START DATA BLOCK

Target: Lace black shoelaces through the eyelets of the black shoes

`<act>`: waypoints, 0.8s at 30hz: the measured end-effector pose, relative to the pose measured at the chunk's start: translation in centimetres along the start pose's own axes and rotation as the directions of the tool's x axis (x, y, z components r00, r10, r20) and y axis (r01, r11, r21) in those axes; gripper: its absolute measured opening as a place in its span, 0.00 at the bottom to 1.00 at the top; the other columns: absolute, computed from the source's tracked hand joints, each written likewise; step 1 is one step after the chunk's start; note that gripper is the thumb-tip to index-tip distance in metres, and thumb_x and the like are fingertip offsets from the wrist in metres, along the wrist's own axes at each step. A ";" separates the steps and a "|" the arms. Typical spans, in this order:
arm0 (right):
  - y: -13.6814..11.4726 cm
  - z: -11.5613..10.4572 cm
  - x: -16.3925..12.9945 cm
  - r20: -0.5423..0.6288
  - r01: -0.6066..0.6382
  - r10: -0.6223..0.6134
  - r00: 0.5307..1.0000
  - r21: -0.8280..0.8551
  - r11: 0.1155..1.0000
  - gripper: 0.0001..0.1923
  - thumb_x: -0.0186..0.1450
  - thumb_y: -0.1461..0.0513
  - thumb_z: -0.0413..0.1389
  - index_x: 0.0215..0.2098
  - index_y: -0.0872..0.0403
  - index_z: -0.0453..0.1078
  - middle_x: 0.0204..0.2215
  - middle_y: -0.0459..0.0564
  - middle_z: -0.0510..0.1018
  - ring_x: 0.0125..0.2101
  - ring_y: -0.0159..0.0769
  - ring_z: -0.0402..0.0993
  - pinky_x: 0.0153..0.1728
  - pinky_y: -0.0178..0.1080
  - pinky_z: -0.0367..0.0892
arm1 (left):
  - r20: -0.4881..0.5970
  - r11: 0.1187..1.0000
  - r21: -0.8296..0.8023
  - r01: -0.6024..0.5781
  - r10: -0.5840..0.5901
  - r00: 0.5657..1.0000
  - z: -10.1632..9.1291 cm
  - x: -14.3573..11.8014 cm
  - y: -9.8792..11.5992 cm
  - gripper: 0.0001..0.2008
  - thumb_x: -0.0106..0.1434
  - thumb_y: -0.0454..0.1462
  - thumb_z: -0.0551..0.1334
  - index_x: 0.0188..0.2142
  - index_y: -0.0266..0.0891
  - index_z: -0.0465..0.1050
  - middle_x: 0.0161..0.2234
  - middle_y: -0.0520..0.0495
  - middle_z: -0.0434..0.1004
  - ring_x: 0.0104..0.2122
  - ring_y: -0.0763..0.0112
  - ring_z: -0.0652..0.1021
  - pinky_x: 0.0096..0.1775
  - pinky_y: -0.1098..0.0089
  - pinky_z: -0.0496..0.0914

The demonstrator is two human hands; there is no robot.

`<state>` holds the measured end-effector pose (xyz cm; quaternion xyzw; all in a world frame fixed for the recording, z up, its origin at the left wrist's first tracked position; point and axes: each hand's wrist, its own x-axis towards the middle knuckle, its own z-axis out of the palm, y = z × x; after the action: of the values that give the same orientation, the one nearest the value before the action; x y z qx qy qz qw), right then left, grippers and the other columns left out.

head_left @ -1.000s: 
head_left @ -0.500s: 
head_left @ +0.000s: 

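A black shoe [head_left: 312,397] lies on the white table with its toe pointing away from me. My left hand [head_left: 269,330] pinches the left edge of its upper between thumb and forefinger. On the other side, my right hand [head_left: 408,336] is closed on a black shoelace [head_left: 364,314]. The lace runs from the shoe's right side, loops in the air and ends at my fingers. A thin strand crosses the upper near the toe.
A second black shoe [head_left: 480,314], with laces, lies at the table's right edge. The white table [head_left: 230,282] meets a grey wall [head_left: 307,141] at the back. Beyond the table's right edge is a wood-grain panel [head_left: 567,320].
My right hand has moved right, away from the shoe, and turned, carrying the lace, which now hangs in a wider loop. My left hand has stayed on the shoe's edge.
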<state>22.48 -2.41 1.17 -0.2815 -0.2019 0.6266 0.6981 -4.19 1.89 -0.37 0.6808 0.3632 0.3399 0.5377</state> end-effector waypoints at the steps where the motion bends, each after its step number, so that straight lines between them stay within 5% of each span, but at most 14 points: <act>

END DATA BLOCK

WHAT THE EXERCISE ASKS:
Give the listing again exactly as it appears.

WRITTEN RESPONSE:
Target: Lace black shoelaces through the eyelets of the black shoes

`<act>`: waypoints, 0.8s at 30hz: the measured end-effector pose, relative to the pose measured at the chunk's start: translation in centimetres along the start pose's own axes and rotation as the directions of the tool's x axis (x, y, z components r00, r10, r20) and y axis (r01, r11, r21) in those axes; gripper: its absolute measured opening as a place in its span, 0.00 at the bottom to 1.00 at the top; the other columns: absolute, computed from the source's tracked hand joints, each written likewise; step 1 is one step after the chunk's start; note that gripper is the thumb-tip to index-tip distance in metres, and thumb_x and the like are fingertip offsets from the wrist in metres, along the wrist's own axes at each step. A ";" separates the steps and a "|" the arms. Typical spans, in this order:
arm0 (right):
  - y: -13.6814..11.4726 cm
  - z: -11.5613..10.4572 cm
  - x: -16.3925..12.9945 cm
  - r20: -0.5423..0.6288
  - r01: -0.6066..0.6382
  - r10: -0.6223..0.6134
  - r00: 0.5307..1.0000
  - r21: -0.8280..0.8551
  - r11: 0.1155..1.0000
  - gripper: 0.0001..0.1923
  - thumb_x: -0.0186..0.1450
  - thumb_y: -0.1461..0.0513
  - thumb_z: -0.0413..0.1389
  - index_x: 0.0215..0.2098
  - index_y: -0.0872..0.0403
  - index_z: -0.0453..0.1078
  - middle_x: 0.0204..0.2215
  - middle_y: -0.0459..0.0564
  - middle_z: -0.0510..0.1018
  - ring_x: 0.0125..0.2101
  - ring_y: -0.0159..0.0769
  - ring_z: -0.0402..0.0993
  - pinky_x: 0.0153..0.1728
  - pinky_y: -0.0178..0.1080
  - pinky_z: -0.0367..0.0892
arm1 (left):
  - r20: -0.4881..0.5970
  - r11: 0.1187..1.0000
  - r21: -0.8296..0.8023
  - r01: -0.6024..0.5781
  - r10: -0.5840..0.5901
  - r00: 0.5657..1.0000
  - z: -10.1632..9.1291 cm
  - x: -14.3573..11.8014 cm
  - y: -9.8792..11.5992 cm
  - gripper: 0.0001..0.2008
  - thumb_x: -0.0106..0.1434
  - thumb_y: -0.0454..0.1462
  - thumb_z: -0.0551..0.1334
  - index_x: 0.0188..0.2142
  - index_y: -0.0266..0.0891
  - index_z: -0.0465..0.1050
  - middle_x: 0.0161..0.2234
  - middle_y: -0.0520..0.0495
  - middle_z: -0.0434..0.1004
  - ring_x: 0.0104..0.2122
  - ring_y: -0.0763..0.0112
  - ring_z: -0.0652..0.1021
  - pinky_x: 0.0096..0.1775
  - pinky_y: -0.1098..0.0089
  - pinky_z: -0.0496..0.0914

The demonstrator is two human hands; there is no robot.

`<state>` holds the measured end-effector pose (xyz cm; quaternion xyzw; all in a world frame fixed for the recording, z up, its origin at the left wrist's first tracked position; point and axes: each hand's wrist, its own x-axis towards the middle knuckle, its own z-axis out of the palm, y = z × x; after the action: of the values that give the same orientation, the one nearest the value before the action; x y z qx qy qz qw), right then left, grippers and the other columns left out.

head_left @ -1.000s: 
head_left @ -0.500s: 
head_left @ +0.000s: 

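A black shoe [head_left: 312,397] lies on the white table with its toe pointing away from me. My left hand [head_left: 269,330] pinches the left edge of its upper between thumb and forefinger. On the other side, my right hand [head_left: 408,336] is closed on a black shoelace [head_left: 364,314]. The lace runs from the shoe's right side, loops in the air and ends at my fingers. A thin strand crosses the upper near the toe.
A second black shoe [head_left: 480,314], with laces, lies at the table's right edge. The white table [head_left: 230,282] meets a grey wall [head_left: 307,141] at the back. Beyond the table's right edge is a wood-grain panel [head_left: 567,320].
My right hand has moved right, away from the shoe, and turned, carrying the lace, which now hangs in a wider loop. My left hand has stayed on the shoe's edge.
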<state>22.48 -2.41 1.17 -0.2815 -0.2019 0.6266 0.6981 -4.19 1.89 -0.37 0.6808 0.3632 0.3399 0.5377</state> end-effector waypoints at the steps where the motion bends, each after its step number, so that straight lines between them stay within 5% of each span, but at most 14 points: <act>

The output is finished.